- **What needs to be done**: Each line of the material below is to be written out exactly. Leave out any picture.

- **Data**:

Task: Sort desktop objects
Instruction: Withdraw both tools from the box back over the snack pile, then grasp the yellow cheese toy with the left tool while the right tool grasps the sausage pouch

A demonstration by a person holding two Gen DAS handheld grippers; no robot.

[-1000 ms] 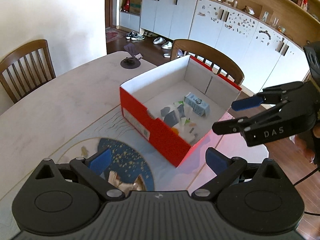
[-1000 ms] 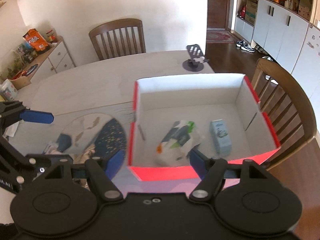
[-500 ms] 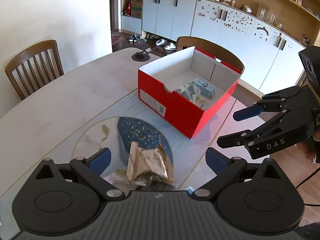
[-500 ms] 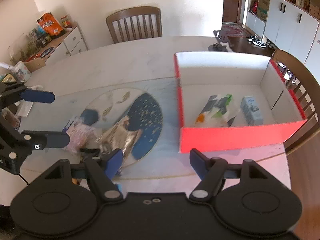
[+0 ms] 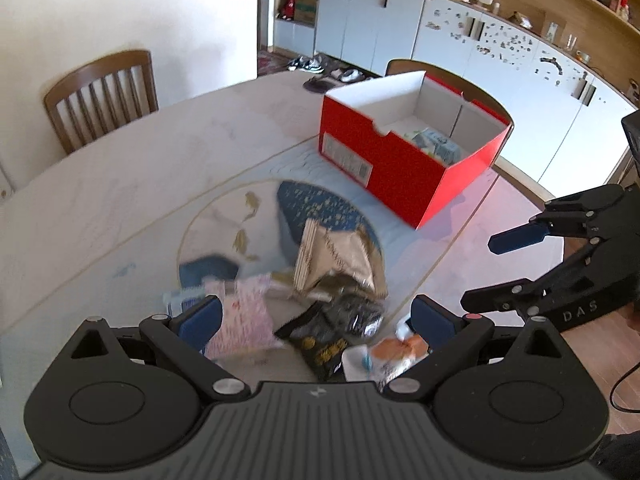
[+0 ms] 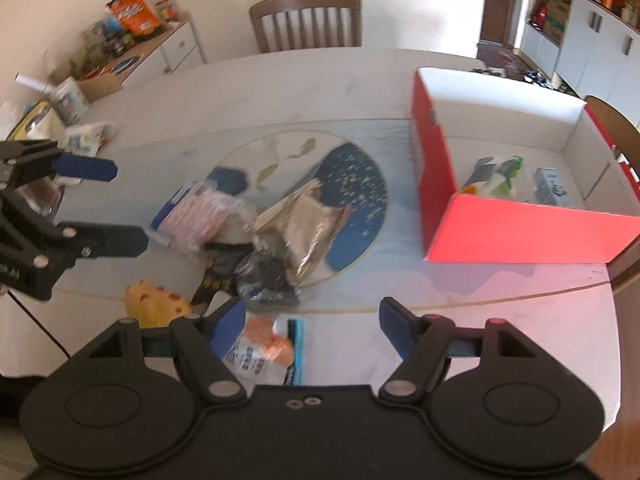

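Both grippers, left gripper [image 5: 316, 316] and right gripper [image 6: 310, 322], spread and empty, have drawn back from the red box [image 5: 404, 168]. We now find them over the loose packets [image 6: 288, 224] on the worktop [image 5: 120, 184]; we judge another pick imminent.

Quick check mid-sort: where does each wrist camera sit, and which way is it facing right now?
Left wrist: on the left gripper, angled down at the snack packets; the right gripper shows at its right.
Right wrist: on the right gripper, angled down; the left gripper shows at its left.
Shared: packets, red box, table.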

- **The answer**:
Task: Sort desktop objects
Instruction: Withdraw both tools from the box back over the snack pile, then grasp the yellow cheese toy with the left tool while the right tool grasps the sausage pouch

A demonstration by a person holding two Gen DAS handheld grippers; no robot.

[-1000 ms] 
[-1000 ms] 
[-500 ms] 
[-500 ms] 
[+0 ms] 
[+0 ms] 

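Both grippers, left gripper [image 5: 316, 316] and right gripper [image 6: 310, 322], spread and empty, have drawn back from the red box [image 5: 404, 168]. We now find them over the loose packets [image 6: 288, 224] on the worktop [image 5: 120, 184]; we judge another pick imminent.

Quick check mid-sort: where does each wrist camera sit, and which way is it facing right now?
Left wrist: on the left gripper, angled down at the snack packets; the right gripper shows at its right.
Right wrist: on the right gripper, angled down; the left gripper shows at its left.
Shared: packets, red box, table.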

This answer is complete.